Xuanyuan Haokong terdiam sejenak, lalu berkata dengan sungguh-sungguh: “Tidak apa-apa! Kau tidak tahu seberapa tinggi kau mencari kematian, ini akan memenuhi keinginanmu!”
“Junior, terima kasih Xuanyuan Shangxian!” Tan Yun berkata dengan hormat lagi.
Xuanyuan Haokong berdiri di langit, dan suara tua itu terdengar, “Xuanyuan Changfeng, bawa prajurit abadi!”
“Yang terakhir akan taat!”
Dengan suara penuh hormat, seorang jenderal abadi paruh baya yang gagah perkasa, bersama ratusan prajurit abadi, muncul dari langit di atas menara kota, lalu terbang ke langit di belakang Xuanyuan Haokong.
Xuanyuan Changfeng dengan hormat berkata: “Jenderal, saya tidak tahu apa sebutan Anda untuk jenderal terakhir?”
Xuanyuan Haokong menatap Tan Yun dan berkata, “Anak kecil ini akan menantang prajurit abadi peringkat kedelapan di negeri dongeng hukuman kotaku.”
Begitu kata-kata itu terucap, ratusan prajurit abadi di belakang Xuanyuan Changfeng masih berdiri seperti tombak, tetapi mereka tampak seperti menahan diri dan berusaha tertawa terbahak-bahak.
Di sisi lain, Xuanyuan Changfeng tertawa terbahak-bahak, “Paman, hanya itu yang Paman butuhkan?”
“Si kecil dari negeri dongeng hukuman tingkat pertama ini, kau juga percaya omong kosong seperti ini…”
Tanpa menunggu Xuanyuan Changfeng berbicara, ia melihat Xuanyuan Haokong menatapnya dengan tidak senang.
Xuanyuan Changfeng segera menunjukkan ekspresi serius, “Aku akan mematuhi perintah pada akhirnya!”
Xuanyuan Changfeng menoleh ke belakang, memandang ratusan prajurit abadi yang menghukum peringkat keenam hingga kedua belas dari negeri dongeng, dan berkata dengan enteng: “Siapa yang akan memberiku pelajaran, bocah yang tidak tahu seberapa tinggi langit ini?”
“Turunlah!” Pada saat itu, seorang pemuda peringkat kedelapan dari negeri peri hukuman dengan pembawaan yang luar biasa melangkah keluar dari kelompok.

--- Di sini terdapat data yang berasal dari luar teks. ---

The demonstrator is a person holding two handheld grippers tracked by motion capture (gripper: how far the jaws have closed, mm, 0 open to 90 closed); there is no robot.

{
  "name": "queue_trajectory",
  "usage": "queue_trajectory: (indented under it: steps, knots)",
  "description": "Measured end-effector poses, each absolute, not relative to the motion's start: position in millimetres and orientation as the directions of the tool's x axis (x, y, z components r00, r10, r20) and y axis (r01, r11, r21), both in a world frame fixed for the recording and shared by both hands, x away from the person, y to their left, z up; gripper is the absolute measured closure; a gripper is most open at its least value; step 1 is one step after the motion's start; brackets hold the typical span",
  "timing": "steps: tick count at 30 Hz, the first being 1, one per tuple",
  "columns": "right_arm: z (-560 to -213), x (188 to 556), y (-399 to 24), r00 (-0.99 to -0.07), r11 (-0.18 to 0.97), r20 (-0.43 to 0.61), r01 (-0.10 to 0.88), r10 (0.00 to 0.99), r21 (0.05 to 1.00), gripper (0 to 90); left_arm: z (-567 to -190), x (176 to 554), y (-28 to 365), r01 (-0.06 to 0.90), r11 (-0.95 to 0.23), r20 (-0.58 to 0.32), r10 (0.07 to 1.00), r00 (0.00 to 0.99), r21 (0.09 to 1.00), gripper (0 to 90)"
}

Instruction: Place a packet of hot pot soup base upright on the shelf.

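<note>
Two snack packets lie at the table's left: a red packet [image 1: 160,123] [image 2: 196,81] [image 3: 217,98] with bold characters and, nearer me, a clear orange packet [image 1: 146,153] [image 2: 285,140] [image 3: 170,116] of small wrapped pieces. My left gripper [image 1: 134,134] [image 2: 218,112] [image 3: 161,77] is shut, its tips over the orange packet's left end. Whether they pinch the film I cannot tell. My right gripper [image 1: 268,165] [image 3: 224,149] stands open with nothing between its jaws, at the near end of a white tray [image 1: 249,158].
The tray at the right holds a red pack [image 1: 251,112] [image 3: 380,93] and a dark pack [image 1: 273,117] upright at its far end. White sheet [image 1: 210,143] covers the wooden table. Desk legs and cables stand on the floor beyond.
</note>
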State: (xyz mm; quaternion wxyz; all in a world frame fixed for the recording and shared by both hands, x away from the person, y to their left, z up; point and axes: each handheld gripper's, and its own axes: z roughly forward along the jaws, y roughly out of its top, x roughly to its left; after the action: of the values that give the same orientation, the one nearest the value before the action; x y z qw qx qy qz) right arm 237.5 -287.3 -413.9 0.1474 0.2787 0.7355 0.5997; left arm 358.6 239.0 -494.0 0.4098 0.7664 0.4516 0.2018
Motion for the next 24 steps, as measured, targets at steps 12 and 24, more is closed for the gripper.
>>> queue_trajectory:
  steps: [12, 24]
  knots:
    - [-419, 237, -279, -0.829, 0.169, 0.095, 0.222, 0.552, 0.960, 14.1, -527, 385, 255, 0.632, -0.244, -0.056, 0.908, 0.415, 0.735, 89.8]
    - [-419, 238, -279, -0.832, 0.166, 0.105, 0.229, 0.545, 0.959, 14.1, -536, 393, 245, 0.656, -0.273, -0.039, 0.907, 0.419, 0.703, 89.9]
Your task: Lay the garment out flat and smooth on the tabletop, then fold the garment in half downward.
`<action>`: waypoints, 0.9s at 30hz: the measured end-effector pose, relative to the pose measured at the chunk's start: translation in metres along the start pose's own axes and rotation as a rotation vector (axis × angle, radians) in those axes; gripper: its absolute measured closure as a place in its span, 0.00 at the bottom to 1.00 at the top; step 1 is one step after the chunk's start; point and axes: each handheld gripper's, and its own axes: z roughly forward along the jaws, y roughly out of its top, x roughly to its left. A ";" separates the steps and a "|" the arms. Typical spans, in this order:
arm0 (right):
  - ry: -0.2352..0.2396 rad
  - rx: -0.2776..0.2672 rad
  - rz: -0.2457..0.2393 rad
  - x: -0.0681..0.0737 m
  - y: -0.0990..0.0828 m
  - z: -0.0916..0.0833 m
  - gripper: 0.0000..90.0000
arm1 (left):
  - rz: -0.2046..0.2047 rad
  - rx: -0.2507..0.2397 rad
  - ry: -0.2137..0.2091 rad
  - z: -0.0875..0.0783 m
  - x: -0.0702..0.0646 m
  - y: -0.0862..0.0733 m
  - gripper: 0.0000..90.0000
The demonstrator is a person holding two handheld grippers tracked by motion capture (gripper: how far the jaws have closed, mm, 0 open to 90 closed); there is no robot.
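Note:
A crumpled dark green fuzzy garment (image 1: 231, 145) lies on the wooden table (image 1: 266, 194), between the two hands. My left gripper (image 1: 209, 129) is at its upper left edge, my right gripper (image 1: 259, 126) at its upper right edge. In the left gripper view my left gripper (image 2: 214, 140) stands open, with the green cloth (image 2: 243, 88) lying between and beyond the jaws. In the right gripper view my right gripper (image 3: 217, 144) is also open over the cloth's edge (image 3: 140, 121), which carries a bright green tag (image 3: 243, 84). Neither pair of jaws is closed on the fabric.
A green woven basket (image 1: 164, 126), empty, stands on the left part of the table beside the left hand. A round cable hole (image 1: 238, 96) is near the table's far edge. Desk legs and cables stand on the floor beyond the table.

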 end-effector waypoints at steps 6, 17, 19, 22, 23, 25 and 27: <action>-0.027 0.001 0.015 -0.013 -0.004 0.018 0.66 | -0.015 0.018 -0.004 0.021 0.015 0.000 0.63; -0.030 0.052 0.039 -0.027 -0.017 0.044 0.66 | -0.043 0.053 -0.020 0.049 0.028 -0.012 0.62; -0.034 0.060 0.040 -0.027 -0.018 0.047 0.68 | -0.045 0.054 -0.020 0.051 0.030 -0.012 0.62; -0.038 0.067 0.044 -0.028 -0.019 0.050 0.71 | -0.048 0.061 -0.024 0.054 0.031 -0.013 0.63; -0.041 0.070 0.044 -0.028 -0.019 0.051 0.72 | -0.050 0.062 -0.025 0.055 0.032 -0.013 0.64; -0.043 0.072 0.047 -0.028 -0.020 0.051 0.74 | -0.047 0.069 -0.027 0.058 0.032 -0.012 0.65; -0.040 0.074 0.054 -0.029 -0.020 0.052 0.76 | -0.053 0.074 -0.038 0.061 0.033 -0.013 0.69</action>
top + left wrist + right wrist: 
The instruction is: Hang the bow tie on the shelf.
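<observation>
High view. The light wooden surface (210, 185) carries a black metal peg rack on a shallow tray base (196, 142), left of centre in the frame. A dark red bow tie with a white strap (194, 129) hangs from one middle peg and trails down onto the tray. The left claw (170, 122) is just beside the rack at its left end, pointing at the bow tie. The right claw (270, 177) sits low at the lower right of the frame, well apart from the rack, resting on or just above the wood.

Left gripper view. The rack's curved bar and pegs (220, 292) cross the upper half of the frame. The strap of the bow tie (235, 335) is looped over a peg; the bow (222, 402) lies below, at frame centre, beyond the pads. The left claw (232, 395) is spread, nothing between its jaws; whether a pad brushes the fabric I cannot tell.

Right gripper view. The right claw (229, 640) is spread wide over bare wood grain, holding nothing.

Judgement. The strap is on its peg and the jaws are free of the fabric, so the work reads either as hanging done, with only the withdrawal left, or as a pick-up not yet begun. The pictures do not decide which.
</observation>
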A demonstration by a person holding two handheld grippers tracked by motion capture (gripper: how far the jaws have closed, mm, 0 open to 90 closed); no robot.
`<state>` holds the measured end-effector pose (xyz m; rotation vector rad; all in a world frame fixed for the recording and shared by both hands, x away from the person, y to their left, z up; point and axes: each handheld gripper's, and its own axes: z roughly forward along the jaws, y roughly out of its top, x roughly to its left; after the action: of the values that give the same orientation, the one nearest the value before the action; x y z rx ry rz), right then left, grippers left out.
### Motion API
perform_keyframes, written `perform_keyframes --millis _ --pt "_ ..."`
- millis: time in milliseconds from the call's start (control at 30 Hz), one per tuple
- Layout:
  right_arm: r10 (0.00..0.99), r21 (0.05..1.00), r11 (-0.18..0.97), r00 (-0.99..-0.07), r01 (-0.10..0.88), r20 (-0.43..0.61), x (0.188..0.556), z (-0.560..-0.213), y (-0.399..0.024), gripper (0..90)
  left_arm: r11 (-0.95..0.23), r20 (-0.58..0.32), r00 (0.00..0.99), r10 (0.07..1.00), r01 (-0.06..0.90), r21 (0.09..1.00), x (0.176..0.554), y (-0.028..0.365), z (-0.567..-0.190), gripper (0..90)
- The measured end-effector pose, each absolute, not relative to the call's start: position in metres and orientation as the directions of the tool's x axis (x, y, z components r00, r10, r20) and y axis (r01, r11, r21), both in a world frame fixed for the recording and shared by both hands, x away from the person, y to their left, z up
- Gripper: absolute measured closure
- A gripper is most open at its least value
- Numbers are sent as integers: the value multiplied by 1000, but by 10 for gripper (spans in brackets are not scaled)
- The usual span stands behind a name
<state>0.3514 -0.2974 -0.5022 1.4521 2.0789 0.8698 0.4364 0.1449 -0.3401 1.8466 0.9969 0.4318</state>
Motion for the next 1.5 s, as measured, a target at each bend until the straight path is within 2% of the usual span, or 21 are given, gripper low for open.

Xuanyuan Haokong menatap Tan Yun saat itu, dan berkata, “Anak kecil, kau bisa menantangnya sendirian. Asalkan kau bisa menang, Laksamana ini akan membuat pengecualian dan mengizinkanmu masuk ke Xuanyuan Xiancheng.”
Tan Yun mengepalkan tinjunya dan berkata, “Terima kasih atas kebaikan Shangxian Xuanyuan, tetapi seorang pria tetaplah pria dan dia akan melakukan apa yang dia katakan. Karena junior menerima tantangan 100 orang, maka jumlahnya akan menjadi 100 orang!”